Task description ▸ Should the word "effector" occur in a line of the records, copy that line.

Dataset records ▸

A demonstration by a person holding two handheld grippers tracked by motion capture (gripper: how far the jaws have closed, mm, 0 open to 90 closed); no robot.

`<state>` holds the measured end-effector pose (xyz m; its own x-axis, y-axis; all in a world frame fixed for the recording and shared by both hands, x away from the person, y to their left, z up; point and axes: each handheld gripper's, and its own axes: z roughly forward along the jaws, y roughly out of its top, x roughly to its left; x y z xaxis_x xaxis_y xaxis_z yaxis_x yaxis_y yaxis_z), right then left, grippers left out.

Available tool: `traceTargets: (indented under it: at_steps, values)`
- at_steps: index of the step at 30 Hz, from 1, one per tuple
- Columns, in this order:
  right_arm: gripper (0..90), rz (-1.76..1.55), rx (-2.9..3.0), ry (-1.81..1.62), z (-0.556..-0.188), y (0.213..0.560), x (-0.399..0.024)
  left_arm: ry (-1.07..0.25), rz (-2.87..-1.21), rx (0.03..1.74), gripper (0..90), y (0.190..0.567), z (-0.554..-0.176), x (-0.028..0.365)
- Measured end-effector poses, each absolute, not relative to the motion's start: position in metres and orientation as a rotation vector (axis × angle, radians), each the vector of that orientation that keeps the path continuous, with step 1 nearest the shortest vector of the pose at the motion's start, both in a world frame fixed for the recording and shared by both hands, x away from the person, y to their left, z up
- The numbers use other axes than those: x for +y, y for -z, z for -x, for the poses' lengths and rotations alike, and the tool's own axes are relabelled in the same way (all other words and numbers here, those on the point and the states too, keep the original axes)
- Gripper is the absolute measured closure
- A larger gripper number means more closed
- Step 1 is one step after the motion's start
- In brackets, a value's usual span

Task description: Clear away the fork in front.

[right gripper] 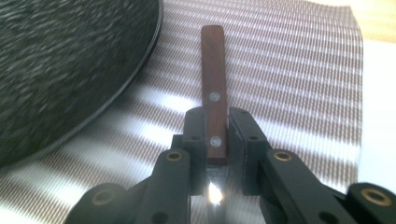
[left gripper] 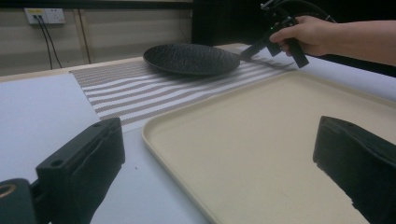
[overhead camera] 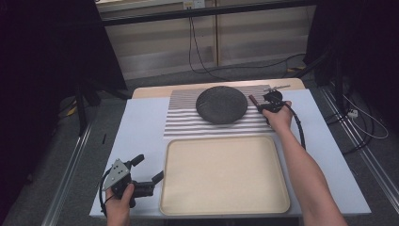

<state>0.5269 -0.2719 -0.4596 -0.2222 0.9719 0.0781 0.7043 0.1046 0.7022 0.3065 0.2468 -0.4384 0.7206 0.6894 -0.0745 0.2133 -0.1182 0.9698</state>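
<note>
Wood and steel: brown wooden-handled knife (right gripper: 214, 98) with two rivets, clamped at the handle's near end between the jaws of the right gripper (right gripper: 215, 135); handle points out over the striped woven placemat (right gripper: 289, 84), just beside the rim of the round black textured plate (right gripper: 60, 70).
Right gripper, high view: at the plate's right edge (overhead camera: 263, 104), near the mat's right border.
Left gripper (overhead camera: 148, 169): jaws spread wide, holding nothing, low at the near left of the white table (overhead camera: 141, 122), just beside the left edge of the beige rectangular tray (overhead camera: 225, 174).
Open room: bare tray floor; white table left of mat.
</note>
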Motion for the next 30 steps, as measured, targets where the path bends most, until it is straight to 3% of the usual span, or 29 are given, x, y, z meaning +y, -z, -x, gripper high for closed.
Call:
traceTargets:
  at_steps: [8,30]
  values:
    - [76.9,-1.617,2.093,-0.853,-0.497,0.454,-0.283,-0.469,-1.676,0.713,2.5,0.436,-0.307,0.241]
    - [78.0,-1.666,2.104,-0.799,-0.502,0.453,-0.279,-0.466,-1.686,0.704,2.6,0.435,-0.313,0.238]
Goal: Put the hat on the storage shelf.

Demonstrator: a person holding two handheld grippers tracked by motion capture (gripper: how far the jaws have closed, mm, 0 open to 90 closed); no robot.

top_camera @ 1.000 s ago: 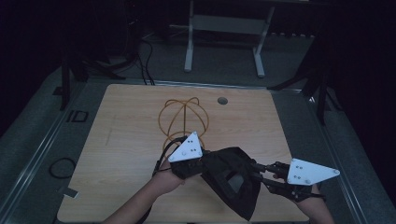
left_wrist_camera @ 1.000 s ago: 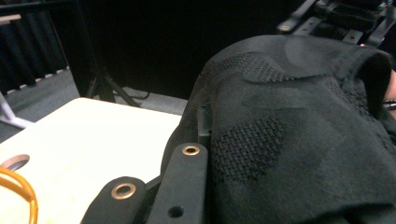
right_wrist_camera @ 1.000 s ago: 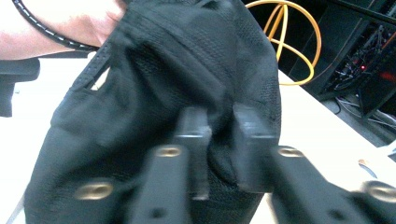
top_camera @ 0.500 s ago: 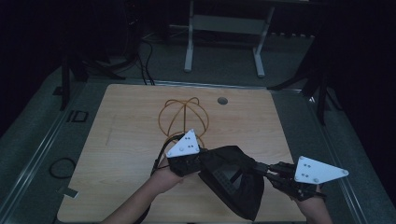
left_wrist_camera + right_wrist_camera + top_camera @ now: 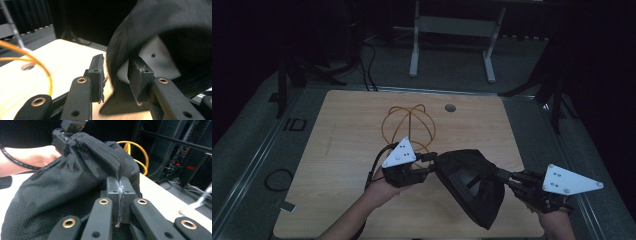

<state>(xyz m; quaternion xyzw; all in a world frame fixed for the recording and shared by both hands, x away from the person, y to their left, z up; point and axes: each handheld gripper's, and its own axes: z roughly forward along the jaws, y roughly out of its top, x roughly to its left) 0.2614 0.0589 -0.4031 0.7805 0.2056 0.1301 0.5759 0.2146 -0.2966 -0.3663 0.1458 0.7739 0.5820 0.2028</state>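
Observation:
A black fabric bag [image 5: 472, 190] hangs between the two grippers over the front right of the wooden table [image 5: 337, 150]. My right gripper [image 5: 502, 175] is shut on the bag's right edge, its jaws pressed together on a fold of the cloth [image 5: 120, 188]. My left gripper [image 5: 432, 162] sits at the bag's left edge. In the left gripper view its jaws stand apart [image 5: 116, 75], and the rim of the bag [image 5: 162, 22] lies in the gap between them. A pale surface with a small dark hole shows under the bag's fold; I cannot tell what it is.
A coiled orange cable [image 5: 409, 125] lies on the middle of the table, just behind the left gripper. A round grommet hole [image 5: 450, 107] is near the far edge. A metal stand [image 5: 452, 30] and a black cable loop [image 5: 277, 179] are on the floor.
The right gripper has moved to the right with the bag's edge, spreading the bag wider. The left gripper has shifted slightly left.

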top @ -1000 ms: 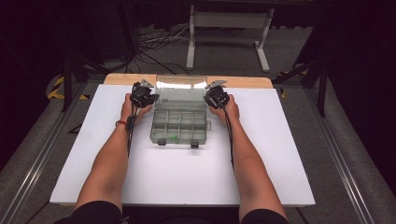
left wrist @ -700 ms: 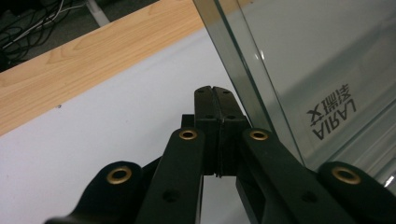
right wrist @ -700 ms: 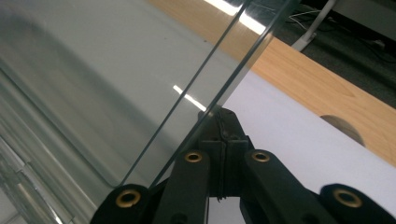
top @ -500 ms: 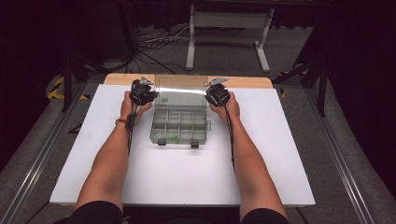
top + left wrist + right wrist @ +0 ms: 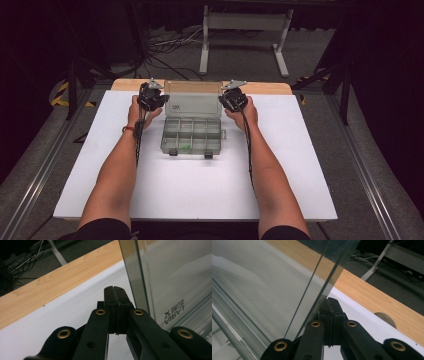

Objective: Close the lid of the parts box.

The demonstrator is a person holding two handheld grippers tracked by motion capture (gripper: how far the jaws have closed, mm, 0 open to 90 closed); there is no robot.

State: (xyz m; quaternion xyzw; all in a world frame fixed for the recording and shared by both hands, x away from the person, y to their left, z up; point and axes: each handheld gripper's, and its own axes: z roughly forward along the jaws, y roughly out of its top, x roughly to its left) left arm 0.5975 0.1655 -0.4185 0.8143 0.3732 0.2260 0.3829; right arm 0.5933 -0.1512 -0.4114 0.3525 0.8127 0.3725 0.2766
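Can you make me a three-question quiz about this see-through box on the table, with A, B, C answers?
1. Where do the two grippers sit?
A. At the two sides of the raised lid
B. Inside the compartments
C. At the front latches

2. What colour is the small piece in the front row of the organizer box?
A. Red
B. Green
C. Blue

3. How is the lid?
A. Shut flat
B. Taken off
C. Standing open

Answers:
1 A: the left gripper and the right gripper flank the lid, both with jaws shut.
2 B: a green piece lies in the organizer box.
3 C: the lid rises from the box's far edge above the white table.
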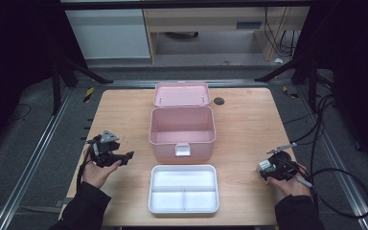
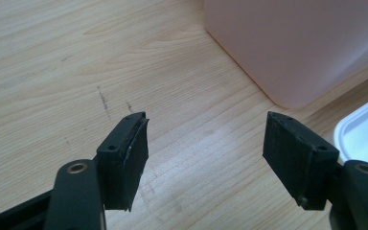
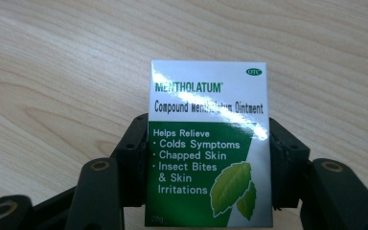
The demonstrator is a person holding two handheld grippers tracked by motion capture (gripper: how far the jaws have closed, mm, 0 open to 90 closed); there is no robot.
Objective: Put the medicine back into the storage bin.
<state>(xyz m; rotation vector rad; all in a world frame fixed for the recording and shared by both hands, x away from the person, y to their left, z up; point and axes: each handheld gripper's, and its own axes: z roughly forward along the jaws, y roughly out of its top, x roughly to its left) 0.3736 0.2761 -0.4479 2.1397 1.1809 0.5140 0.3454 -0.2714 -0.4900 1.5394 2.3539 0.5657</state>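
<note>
Ointment box sits between the right gripper fingers, gripped at three and nine o'clock; left gripper fingers open

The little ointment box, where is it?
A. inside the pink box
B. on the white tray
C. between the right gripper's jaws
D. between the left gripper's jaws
C: the Mentholatum ointment box stands between the right gripper jaws, which touch its two sides.
</note>
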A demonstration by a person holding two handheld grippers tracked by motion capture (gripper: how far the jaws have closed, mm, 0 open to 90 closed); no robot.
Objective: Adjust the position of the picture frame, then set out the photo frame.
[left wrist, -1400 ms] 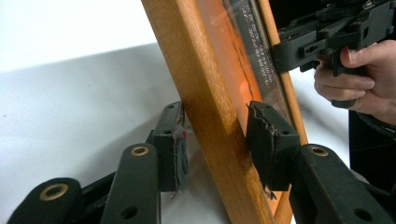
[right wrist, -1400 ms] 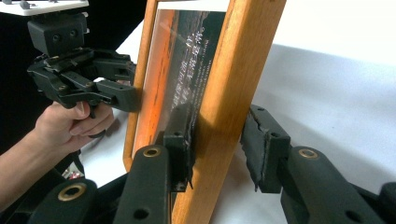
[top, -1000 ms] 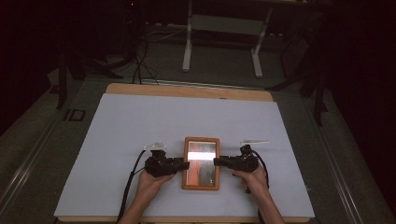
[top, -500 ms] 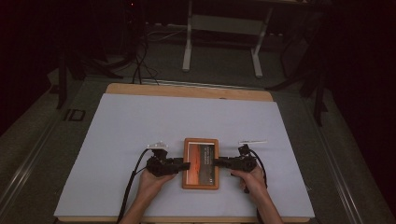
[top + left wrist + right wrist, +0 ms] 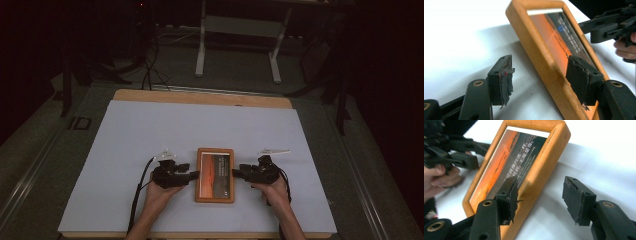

Exercise response ▸
`<state>` holds the measured end-effector pose (xyz m; its own x-axis, y-axis; all in a world frame fixed for the recording and shared by both hands, x away from the person, y to their left, z up; point and axes: each handheld gripper's, and its own axes: z roughly forward along the jaws, y roughly out of its top, x roughly to its left; x y z xaxis_x xaxis_y xaxis_z yaxis_x yaxis_y yaxis_z), right then left, grippers left out.
- Measured end-effector poses, each absolute, not relative to the motion's start: position in metres and orientation as a rotation vector (axis × angle, radians), each the vector of that orientation that keeps the path continuous, with step 1 nearest the shortest vector of the pose at the motion's start, both in a world frame fixed for the recording and shared by both hands, x away from the person, y to their left, z up

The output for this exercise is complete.